* WHAT IS NEEDED
Output the listing below, keeping each line exactly as it stands.

* INFORMATION SHOWN
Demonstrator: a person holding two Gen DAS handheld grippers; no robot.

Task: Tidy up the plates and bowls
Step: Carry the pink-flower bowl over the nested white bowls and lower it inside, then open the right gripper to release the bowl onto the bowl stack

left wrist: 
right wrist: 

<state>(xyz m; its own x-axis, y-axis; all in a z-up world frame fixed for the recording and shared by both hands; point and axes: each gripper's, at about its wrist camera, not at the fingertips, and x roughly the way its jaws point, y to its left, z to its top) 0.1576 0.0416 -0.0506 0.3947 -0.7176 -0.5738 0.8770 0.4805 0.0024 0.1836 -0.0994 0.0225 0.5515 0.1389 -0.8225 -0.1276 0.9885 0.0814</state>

* EXERCISE RESPONSE
Demonstrator: a person holding two Gen DAS handheld grippers; no robot.

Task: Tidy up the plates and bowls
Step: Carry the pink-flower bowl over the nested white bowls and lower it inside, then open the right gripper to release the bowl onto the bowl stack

left wrist: 
right wrist: 

<state>(xyz m; its own x-axis, y-axis; all in a z-up world frame fixed for the recording and shared by both hands; point and axes: each gripper's, at about its wrist camera, not at the fingertips, and x roughly the way its jaws point, y to its left, z to its top) 0.1576 0.0416 -0.0506 0.3947 -0.7176 -0.5738 0.8770 0.4805 0.0024 0.1836 -0.0994 0.0225 0.5515 0.1389 -0.8225 -0.1276 0.9885 0.0814</state>

That finishes the answer to the exercise.